The group of bones that make up the back of the foot and the ankle are called the tarsal bones. The cuboid tarsal bone is located in the middle of the foot, on the outer side. The cuneiforms are three bones that lie directly behind the metatarsals, the bones that lead to the bones of the toes. Fibrous bands connecting the dorsal (top) surfaces of the cuboid are called the dorsal cuneocuboid ligament. This ligament also connects the lateral (side) surfaces of cuneiform bones. The dorsal cuneocuboid ligament supports the joints of the foot.

The dorsal cuneocuboid ligament stabilizes the top portion of the cuboid. This is called the dorsal aspect of the cuboid. The tarsometatarsal ligaments and dorsal cuboideonavicular ligaments also help to stabilize the cuboid.
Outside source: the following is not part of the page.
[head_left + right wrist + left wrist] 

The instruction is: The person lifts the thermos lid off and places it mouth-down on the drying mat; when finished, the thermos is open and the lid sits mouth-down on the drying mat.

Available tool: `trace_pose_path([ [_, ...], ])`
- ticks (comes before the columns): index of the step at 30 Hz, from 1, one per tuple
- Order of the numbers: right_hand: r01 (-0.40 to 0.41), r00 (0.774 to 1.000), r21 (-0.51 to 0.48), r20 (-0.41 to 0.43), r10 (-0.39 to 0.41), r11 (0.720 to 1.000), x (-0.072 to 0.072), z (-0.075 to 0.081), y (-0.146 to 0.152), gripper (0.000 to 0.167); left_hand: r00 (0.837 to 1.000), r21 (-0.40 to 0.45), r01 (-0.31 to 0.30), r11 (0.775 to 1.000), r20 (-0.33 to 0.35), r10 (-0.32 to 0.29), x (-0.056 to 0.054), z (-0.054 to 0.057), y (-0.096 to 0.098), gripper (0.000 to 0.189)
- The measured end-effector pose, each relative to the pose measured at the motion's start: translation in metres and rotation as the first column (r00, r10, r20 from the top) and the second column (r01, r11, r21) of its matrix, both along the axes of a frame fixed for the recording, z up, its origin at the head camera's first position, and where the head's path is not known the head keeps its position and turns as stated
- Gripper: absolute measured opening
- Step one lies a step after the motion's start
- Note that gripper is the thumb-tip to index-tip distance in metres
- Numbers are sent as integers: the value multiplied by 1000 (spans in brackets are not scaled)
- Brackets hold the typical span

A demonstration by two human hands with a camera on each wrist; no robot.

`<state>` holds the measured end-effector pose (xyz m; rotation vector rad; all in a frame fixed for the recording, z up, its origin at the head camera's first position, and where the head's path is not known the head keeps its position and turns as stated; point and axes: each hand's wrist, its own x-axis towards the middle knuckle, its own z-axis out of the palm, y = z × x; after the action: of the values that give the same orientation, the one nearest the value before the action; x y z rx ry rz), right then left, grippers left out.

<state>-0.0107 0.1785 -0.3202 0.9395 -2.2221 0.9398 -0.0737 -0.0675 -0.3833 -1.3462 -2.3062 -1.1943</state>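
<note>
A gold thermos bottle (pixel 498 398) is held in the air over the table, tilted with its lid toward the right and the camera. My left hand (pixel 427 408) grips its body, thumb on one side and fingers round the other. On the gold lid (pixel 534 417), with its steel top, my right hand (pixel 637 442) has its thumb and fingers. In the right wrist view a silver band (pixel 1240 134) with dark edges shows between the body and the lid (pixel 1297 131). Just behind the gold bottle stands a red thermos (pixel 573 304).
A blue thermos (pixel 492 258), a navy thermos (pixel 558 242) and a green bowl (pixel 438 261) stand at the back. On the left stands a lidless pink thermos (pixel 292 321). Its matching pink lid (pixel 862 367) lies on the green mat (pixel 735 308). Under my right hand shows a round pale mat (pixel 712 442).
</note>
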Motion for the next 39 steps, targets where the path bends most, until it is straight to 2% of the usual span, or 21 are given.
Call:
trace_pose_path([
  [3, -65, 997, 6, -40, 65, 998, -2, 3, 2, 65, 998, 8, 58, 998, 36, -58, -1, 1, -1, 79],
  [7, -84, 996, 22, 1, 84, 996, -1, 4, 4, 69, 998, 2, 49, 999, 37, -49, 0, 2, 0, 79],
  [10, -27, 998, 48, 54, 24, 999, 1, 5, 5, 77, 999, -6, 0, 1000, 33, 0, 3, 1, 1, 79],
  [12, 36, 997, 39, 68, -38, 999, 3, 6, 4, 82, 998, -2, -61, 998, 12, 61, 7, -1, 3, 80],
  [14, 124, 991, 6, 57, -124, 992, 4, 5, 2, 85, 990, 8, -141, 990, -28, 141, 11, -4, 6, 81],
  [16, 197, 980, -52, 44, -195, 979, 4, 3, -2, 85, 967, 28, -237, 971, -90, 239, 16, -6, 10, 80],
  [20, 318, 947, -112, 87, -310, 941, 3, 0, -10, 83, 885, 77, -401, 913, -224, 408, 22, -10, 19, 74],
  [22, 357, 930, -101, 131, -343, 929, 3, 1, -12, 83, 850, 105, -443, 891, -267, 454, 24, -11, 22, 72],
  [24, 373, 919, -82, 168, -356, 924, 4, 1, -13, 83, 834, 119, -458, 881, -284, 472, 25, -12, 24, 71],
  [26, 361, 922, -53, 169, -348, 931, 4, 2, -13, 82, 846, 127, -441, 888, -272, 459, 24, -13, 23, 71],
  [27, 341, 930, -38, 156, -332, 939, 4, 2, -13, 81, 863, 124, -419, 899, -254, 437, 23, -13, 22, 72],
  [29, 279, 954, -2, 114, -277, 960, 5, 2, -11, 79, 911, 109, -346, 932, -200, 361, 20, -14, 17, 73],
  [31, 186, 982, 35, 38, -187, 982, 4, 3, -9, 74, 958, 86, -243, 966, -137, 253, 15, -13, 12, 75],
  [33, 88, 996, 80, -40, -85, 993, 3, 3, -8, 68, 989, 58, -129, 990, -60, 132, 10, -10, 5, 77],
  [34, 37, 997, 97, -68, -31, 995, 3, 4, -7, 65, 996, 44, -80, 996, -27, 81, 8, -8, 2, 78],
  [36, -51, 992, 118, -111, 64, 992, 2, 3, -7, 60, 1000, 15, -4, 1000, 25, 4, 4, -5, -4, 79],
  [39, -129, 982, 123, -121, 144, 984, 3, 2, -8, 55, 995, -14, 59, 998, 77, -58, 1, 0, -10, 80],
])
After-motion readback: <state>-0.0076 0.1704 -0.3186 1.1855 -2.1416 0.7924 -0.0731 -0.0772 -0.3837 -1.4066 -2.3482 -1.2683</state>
Cuboid syndrome and recurrent ankle sprain often result from problems with the dorsal cuneocuboid ligament. In these injuries, the dorsal cuneocuboid ligament becomes rotated or strained. If the dorsal cuneocuboid ligament becomes slack, injuries such as sprains, tears, or snapping are more likely to occur. To prevent injury to the dorsal cuneocuboid ligament, exercises can be completed as a part of physical therapy. This may also be done after an injury or surgery to repair the ligament.